Somehow, I realized, I had lost a lot of these memories. Only now, the smell of the hay strong in the humid summer air, did I remember them more vividly. All along on trail I'd been remembering things I'd forgotten or blurred out. It seemed like, as the depression lifted, my memories began to return. A slow trickling stream of memories triggered by smells or sounds or feelings.

Like pine needles baking in the air by a stream reminded me of the picnics I used to take my dolls on. Or the crisp air one February morning by a rhododendron bush felt like the forts we used to make out of the suburban rhododendron  bushes in Massachusetts. Listening to Wait! Wait! Don't Tell Me! brought back Saturday morning road trips. Friendships I'd forgotten, cousins who had practically been my siblings, and silly memories with my sister would flow back randomly and slowly.

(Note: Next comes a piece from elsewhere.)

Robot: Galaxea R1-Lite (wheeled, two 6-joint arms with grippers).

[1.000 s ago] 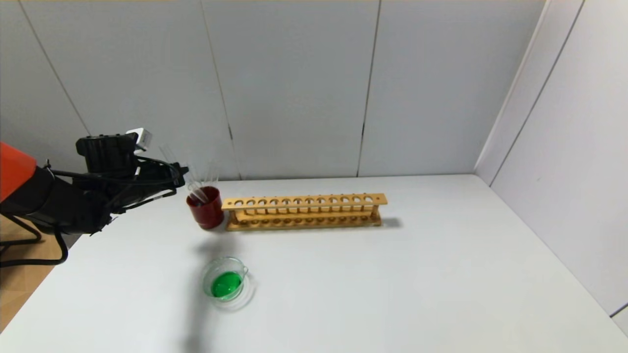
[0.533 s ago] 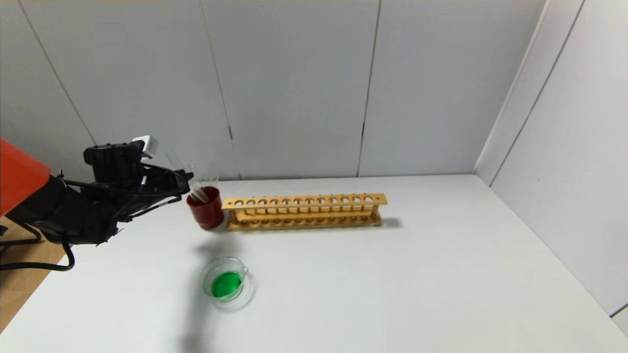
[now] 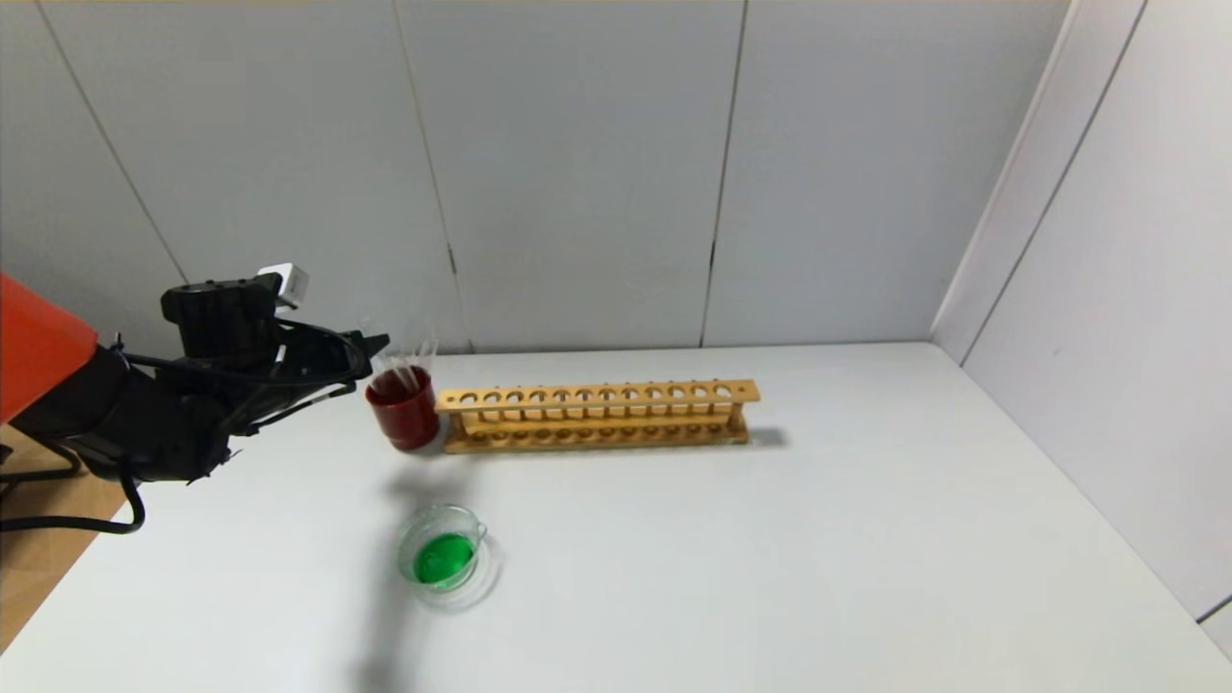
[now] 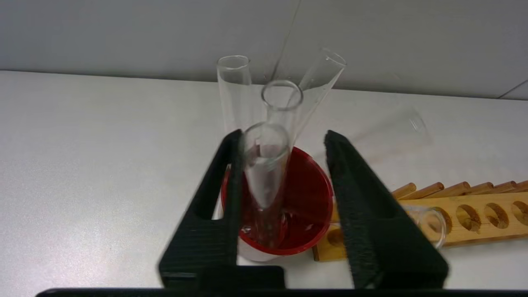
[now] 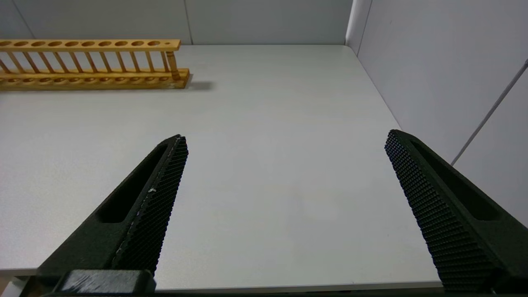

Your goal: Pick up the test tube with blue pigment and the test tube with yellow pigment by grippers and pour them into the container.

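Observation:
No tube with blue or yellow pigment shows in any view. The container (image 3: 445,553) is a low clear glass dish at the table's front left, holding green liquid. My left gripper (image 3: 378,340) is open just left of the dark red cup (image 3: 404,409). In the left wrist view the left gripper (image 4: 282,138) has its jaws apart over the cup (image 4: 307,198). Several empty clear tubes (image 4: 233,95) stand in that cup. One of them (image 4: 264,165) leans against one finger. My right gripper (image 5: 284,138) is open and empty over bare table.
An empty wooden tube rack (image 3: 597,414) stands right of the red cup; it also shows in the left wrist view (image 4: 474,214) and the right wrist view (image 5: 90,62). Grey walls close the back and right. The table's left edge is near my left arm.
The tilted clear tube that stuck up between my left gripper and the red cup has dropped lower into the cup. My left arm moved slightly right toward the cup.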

The fog of depression blew away and the SSRI's stopped numbing me as they left my blood stream. At this point in my journey the medications I had been taking before I left were finally out of my system. For the first two months on trail some of my medications still affected me, but as more of a half life dose. I noticed the more time I spent alone with my thoughts in the woods (no podcasts, no music, no Miles), the more memories I began to recover that I hadn't even realized I'd lost.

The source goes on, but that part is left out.